- WORK ITEM -
Tally the lines below containing the word "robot" and give that total alone.

•••

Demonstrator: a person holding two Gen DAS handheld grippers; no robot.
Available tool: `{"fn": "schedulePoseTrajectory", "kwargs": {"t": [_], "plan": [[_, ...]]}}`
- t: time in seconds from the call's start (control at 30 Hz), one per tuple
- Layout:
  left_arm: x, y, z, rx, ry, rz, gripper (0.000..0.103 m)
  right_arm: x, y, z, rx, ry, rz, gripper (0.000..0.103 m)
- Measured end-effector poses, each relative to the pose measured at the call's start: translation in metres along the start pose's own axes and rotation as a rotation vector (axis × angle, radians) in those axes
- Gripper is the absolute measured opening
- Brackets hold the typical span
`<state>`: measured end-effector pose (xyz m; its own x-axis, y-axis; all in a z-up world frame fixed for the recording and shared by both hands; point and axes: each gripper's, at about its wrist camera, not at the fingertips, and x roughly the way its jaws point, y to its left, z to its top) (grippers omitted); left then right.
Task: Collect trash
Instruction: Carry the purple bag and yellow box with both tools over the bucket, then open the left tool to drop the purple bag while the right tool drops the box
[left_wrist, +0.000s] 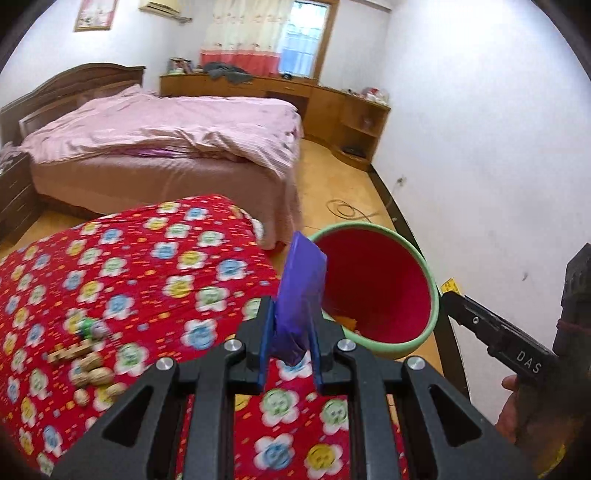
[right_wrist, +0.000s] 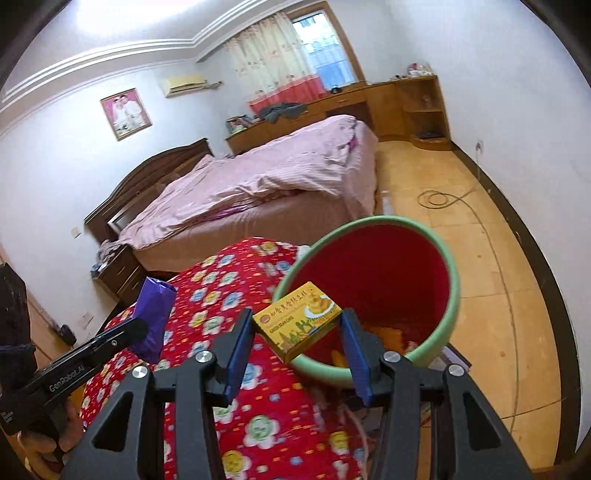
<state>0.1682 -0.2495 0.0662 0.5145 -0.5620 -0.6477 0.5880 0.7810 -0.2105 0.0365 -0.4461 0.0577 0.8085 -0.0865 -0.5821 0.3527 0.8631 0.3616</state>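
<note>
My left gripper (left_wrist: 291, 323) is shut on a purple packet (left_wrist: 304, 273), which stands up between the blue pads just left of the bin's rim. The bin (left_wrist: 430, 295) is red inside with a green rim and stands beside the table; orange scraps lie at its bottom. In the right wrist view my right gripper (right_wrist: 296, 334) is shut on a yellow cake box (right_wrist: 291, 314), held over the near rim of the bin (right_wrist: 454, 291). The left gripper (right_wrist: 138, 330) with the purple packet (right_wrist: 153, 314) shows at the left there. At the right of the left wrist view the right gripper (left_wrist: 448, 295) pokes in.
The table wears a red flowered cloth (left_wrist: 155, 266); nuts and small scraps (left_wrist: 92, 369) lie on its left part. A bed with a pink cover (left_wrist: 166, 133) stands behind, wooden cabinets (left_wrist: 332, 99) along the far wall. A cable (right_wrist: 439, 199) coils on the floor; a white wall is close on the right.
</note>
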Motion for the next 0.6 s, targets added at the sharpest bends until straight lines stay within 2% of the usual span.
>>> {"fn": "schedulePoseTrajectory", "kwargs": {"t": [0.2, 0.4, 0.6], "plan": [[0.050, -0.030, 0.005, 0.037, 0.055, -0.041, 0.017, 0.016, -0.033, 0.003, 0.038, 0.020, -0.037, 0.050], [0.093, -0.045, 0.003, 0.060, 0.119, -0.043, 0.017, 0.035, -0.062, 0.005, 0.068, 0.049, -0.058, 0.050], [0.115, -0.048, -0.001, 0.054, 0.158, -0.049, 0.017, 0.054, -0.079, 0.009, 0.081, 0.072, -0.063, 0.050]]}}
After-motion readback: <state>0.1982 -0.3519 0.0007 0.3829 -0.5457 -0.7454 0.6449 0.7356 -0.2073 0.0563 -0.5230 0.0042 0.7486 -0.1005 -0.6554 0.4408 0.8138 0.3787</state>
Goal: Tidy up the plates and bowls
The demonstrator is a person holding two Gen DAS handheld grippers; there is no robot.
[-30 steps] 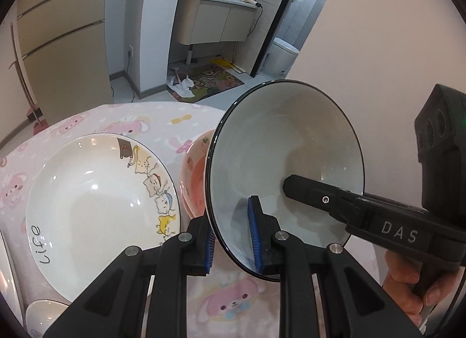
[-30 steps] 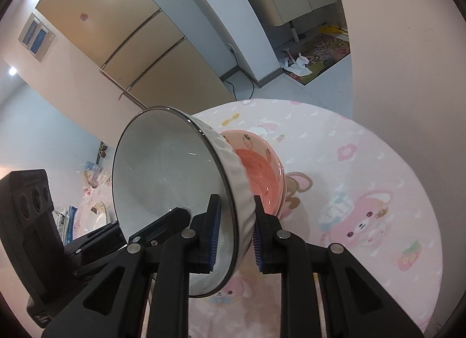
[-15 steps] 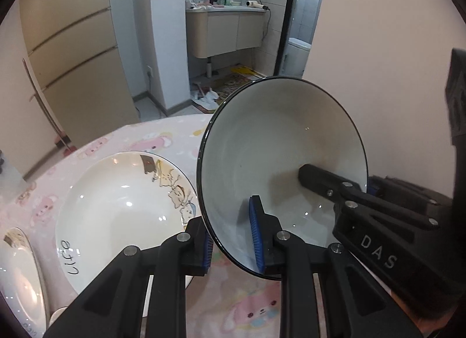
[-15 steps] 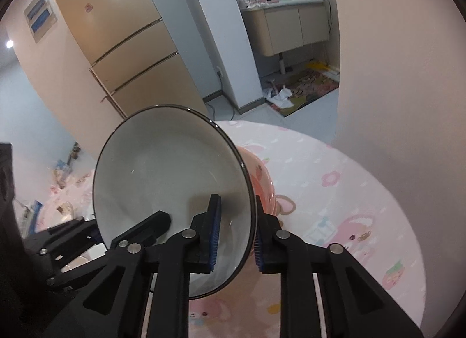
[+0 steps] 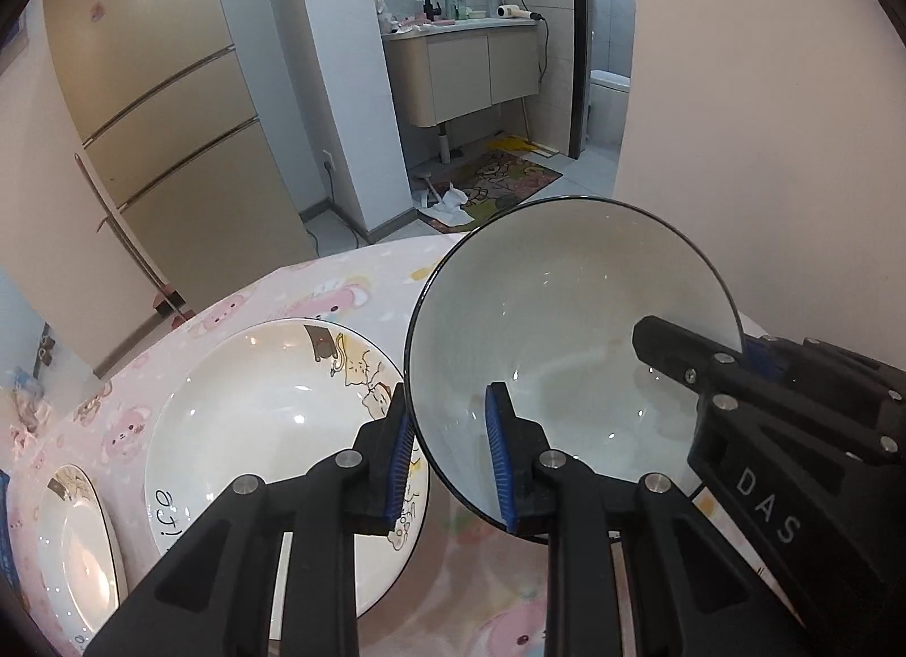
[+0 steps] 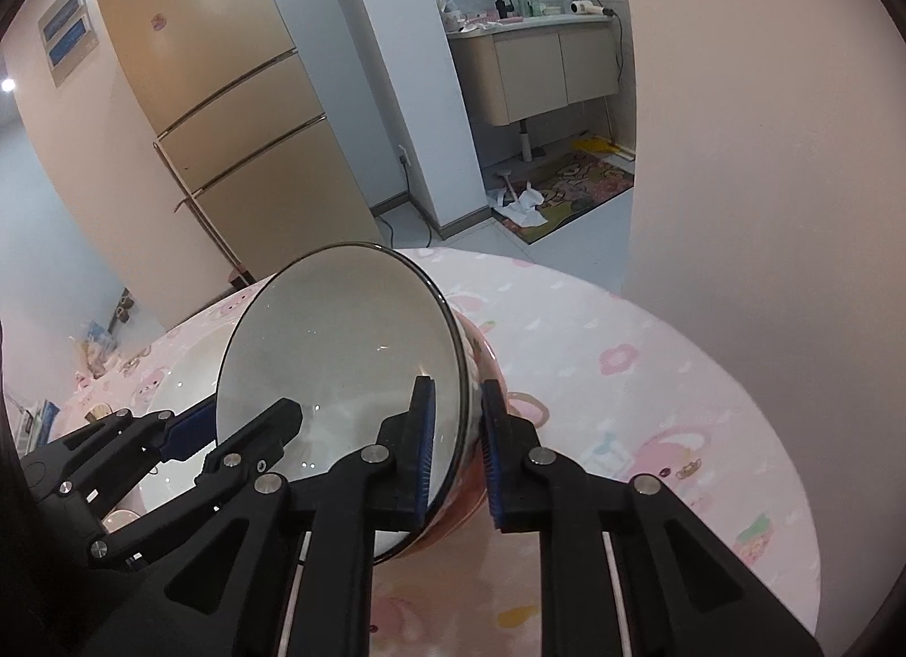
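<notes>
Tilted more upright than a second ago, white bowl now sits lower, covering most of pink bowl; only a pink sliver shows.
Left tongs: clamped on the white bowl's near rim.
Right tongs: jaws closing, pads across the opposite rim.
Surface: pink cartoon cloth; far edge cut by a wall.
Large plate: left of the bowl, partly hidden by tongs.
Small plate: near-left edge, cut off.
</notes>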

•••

- PROBLEM SOLUTION -
2